XP Fairly Useful Features:
- CD Burning - Nice inclusion of basic CD burning capabilities, but it must be said, that "basic" means "basic." Not hybrid Mac/PC burns, no on-the-fly burning, VCD, etc. Get Nero 220.127.116.11 if you want great burning software.
- Windows Messenger - MS answer to AOL Instant Messenger, allows quick connection to friends, and allows file trading. But it's also annoying. It takes a toll on the system resources, so you may find yourself disabling it (like I did ;-).
- Self-contained Firewall - though not as robust as third-party ones (ZoneAlarm, Norton, etc.), it is adequate for most users.
XP Misleading/Irritating Features:
- DVD playback - this would be a nice feature...it existed. As it is, however, you need a third-party CODEC, in order to view DVDs.
Microsoft Media Player - MP3 ripping/playing is relegated to 96-bitrate, due to "protecting copyrights" of CDs. You must get the Plus! Pack in order to do higher bitrate ripping. It's ironic that the WMA (Microsoft's own format) can be ripped to and played at higher bitrates.

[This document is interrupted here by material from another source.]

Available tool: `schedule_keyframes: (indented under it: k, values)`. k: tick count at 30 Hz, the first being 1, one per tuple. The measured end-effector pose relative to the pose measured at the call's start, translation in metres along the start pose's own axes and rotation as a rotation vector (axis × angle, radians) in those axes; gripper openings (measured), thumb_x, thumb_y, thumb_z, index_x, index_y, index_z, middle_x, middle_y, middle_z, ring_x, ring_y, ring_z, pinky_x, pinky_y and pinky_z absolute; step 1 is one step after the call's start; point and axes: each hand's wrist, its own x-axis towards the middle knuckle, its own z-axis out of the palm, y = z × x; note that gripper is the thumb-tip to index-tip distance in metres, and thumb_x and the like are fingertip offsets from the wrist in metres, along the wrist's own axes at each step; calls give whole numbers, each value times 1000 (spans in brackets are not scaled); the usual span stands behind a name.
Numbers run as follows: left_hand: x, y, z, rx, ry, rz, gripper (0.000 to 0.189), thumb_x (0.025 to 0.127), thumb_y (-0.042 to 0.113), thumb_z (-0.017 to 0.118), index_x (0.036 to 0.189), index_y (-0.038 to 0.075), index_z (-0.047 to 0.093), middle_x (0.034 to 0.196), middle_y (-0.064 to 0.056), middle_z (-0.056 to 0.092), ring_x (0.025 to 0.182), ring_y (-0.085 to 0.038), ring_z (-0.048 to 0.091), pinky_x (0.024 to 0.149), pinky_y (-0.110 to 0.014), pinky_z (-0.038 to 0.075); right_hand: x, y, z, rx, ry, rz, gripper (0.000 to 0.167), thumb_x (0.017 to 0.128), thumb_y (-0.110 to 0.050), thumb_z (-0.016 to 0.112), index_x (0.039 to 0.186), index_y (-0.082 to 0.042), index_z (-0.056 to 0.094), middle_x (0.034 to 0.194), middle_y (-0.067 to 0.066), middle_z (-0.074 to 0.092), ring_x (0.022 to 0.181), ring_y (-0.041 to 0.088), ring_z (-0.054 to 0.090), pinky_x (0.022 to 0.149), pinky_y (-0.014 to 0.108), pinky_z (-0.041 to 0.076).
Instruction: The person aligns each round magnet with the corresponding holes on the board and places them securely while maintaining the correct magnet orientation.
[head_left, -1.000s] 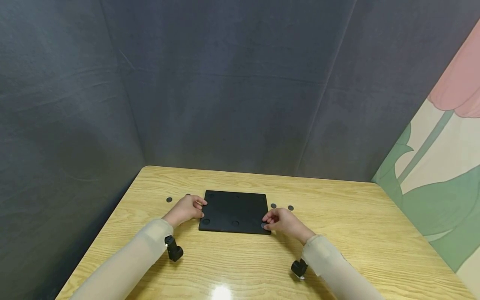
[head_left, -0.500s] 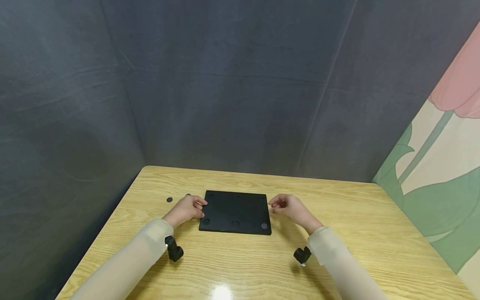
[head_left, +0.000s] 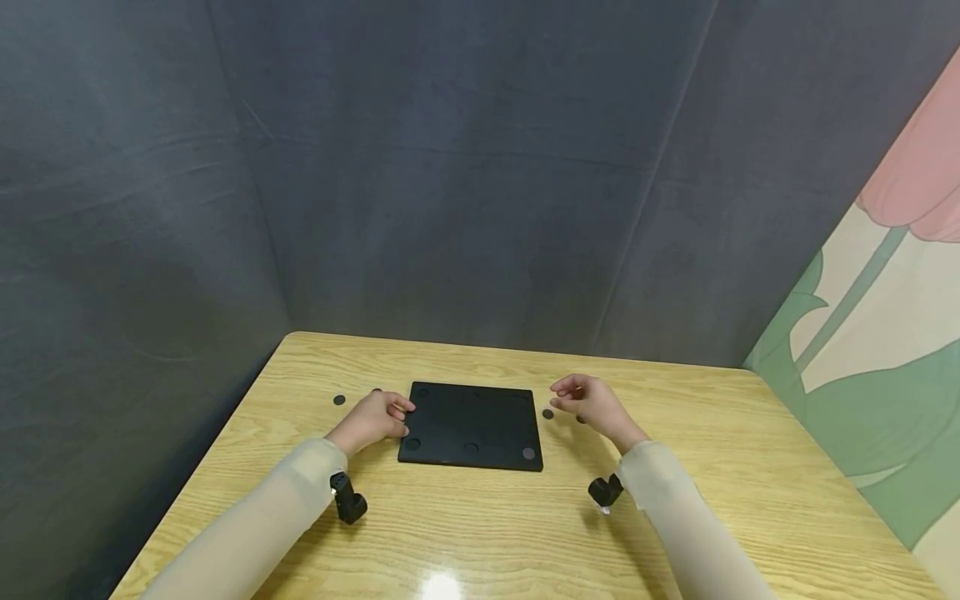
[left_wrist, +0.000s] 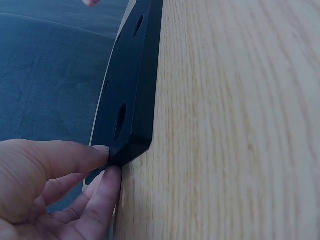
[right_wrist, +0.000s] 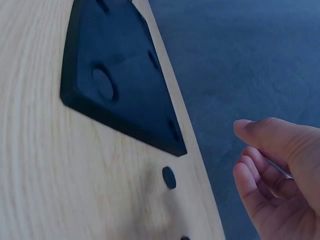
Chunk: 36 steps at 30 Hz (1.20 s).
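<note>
A flat black board with round recesses along its edges lies on the table. My left hand grips its left edge; in the left wrist view the thumb and a finger meet at the board's corner. A dark disc sits in the near right recess. My right hand hovers beyond the board's right side, fingers loosely curled, with nothing between thumb and fingers in the right wrist view. Below it on the table lie one loose disc and another partly hidden by the hand.
On the wooden table, left of the board, lies another loose disc, with one more partly behind my left hand. A dark curtain hangs behind the table, and a painted wall stands at the right.
My right hand has let go of the disc at the board's near right recess and moved away to the far right, rising over the loose discs. The left hand stays put.
</note>
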Motion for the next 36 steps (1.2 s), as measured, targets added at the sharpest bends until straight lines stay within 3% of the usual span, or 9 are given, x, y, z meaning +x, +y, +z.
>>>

Anyone familiar with Windows 2000/NT, will be impressed with XP's stability. I have had to reboot only a couple of times, through the Beta and final versions, and then only due to my motherboard settings.
Users of Win95/98/ME will be very happy to know that they will not have the conflicts/crashes which plagues those OSs.
From here you are on your own, but believe me, it is quite a bit of fun to get to know this OS. NOTE: Microsoft has release it's first bug fix/update...SP1. Contains numerous fixes, including the SB Live! 5.1...
- Windows XP Professional
I have been a freelance translator for the past 15 years; and as such, was forced to learn how to operate a computer at a rather advanced age. That was during 1990. I started with a plain little computer, no WYSIWYG. . .and I can't even remember what the operating system was, but it was, most assuredly built by Bill Gates and was not yet "Windows".
I have FINALLY GRADUATED to this WONDERFUL version of Windows. . Windows XP Professional, the zenith of operating systems. I assure anyone who is reading this, that it is a most worthwhile investment. No more crashes. The computer even TELLS YOU when it has "indigestion". I love it. I cannot believe how good it is. I recommend it most heartily to everyone. You will certainly not be sorry once you load it on to your computer.